第1に、レヴィ=ストロースが生涯に学問的な交流していた人々との関係を築く過程で交わした学問的な霊感の理解を通して、現代思想史の大きな流れを理解することができる。フランスの思想家だけでなく英米学者らと生涯続いた友好的または非友好的関係は、様々な形で、レヴィ=ストロースの学問に莫大な影響を及ぼしている。氏の口を通して言及される思想家の名前を一々挙げることすら手に余るくらいだ。カントやヘーゲルはもとより、ルソー、マルクス、フロイト、ラカン、ヤコブソン、ブローデル、ディメジル、ベイユ、サルトル、ブルトン、ベルグソン、エルンスト、ボアース…。
第2に、レヴィ=ストロースの学者としての生涯に焦点を当てて一人の人間、一人の学者、そして社会の構成員の一人として、いかに自らの地位との釣り合いを取ってきたのかを考察しているが、これは彼が直接書いた本からは容易に接することのできなかったものだけに、非常におもしろい。哲学から民族学に専攻を変えて南米のインディアン文化に関心を抱くようになった背景、生涯大学の正式教授として在職することができず、教授になることをほぼ諦めたものの、ついに3回目の挑戦でコレジュード・フランスの教授に任用された過程、社会主義に心酔しながら社会参加と学者としての葛藤と、「68年学生革命」に対する批判、「神話論」の4巻を完成するために20年あまりの歳月を、厳格かつ苦痛に満ちた日常と戦った記憶などを挙げている。これをレヴィ=ストロースは、ドンキホーテ主義の本質と表現している。つまり、過去を再発見しようとする粘り強いニーズが、人生の倦怠感に対する自己防衛を可能にしたとみているのだ。氏の表現によると、作業のため常に不安を感じているものの、作業をしながら時間の流れを感じずにすんだというのだ。

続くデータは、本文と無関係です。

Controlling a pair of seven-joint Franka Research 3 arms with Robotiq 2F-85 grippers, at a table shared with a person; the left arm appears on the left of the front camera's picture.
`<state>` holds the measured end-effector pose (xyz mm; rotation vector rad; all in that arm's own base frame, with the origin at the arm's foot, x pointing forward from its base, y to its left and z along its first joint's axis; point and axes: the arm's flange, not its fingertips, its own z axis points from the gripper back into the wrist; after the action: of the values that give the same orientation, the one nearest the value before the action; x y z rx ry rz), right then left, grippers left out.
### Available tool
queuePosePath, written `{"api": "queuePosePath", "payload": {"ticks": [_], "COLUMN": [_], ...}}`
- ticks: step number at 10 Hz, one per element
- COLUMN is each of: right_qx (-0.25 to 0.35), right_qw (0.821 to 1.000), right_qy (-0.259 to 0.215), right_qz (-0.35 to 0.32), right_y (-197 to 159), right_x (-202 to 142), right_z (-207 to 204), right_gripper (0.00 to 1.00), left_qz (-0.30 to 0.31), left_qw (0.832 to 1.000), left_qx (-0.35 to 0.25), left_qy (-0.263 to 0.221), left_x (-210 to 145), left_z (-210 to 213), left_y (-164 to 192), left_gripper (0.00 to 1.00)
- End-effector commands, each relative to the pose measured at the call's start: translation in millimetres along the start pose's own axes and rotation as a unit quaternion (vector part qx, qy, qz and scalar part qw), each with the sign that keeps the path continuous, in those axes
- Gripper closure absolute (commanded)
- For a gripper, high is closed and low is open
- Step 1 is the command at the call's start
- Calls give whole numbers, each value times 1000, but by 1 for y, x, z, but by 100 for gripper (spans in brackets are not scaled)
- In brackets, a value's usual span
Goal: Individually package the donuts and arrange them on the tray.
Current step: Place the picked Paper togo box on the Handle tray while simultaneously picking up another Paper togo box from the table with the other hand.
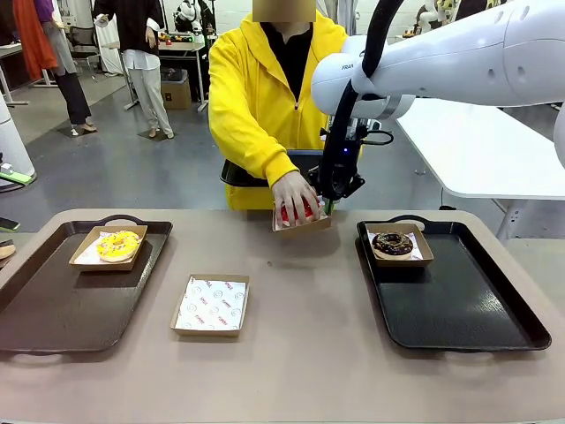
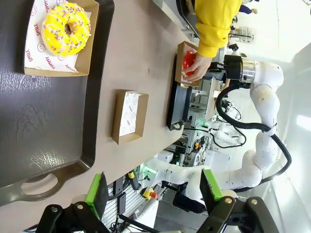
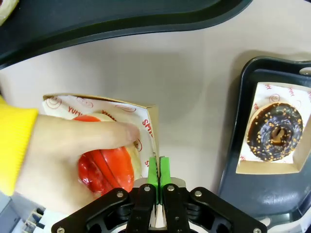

第3に、数多くの著作物のなかで示された様々な概念に対する、レヴィ=ストロース自らの具体的な説明がなされている。社会記号としての「女性交換」、人間の普遍的な同質性を根本的に追求する上で影響を及ぼした心理学と精神分析学、実践的実存を理解する上で必須とされたマルクシズム、本人の意図とは違ってはなはだ歪曲された形で使われており、不満を感じていた「構造」の概念、主体と客体とを引き離して説明しようとしたサルトルの実存主義に対する批判、近代的な考え方とは明らかに異なるものの、現在においても確かに存在する「神話的思考法」(ブリコラージュ・Bricolage概念として説明)を通して、感性界と知性界の対立を超えた設定を試みた「具体の科学」、連関関係が規定されなければ使うことのできない「比較方法」などに関するものがある。
そして最後に、レヴィ=ストロースが生涯をかけて築き上げた人類学という学問に対する、限りない愛情を理解することができる。彼は、ルソーこそ知性界と感性界の連合を追求した人間科学の創始者であると称している。即ち、「マルクスとフロイトは私を思惟する者にしたが、ルソーを読んでいると私は熱狂する」という彼の表現は、ルソーを通じて最も大本となる人類学的霊感を得たことを示唆している。
彼は、全ての民族学者は自我を経て自我から離れなければならないために、自らの「告白」を書くとしている。民族誌学的な経験は、研究者自身を離れることに対する経験的な探求であるがゆえに、自我を求めて異国の地を冒険するというのだ。自分自身をあまりにもよく知っていると考えるなら、あえて厳しい冒険を求めて異国の地を訪れたりはしないはずだから。人類学者の書く民族誌は、正に自分を探すためであるというこの言葉は、生涯、自分を捜し求めてさ迷うしかない人類学者の、切なる自己告白に違いないだろう。人類学は、悲しいことに全てに対する解答を持つことができないとしながらエリボンとの対談は終るが、この言葉ほど自らの学問に対する根強い愛着を表現できる言葉は、他に見出せないだろう。
氏の学問的な情熱には頭の下がる思いである。ただ、その前に横たわる時間がもどかしいだけだ。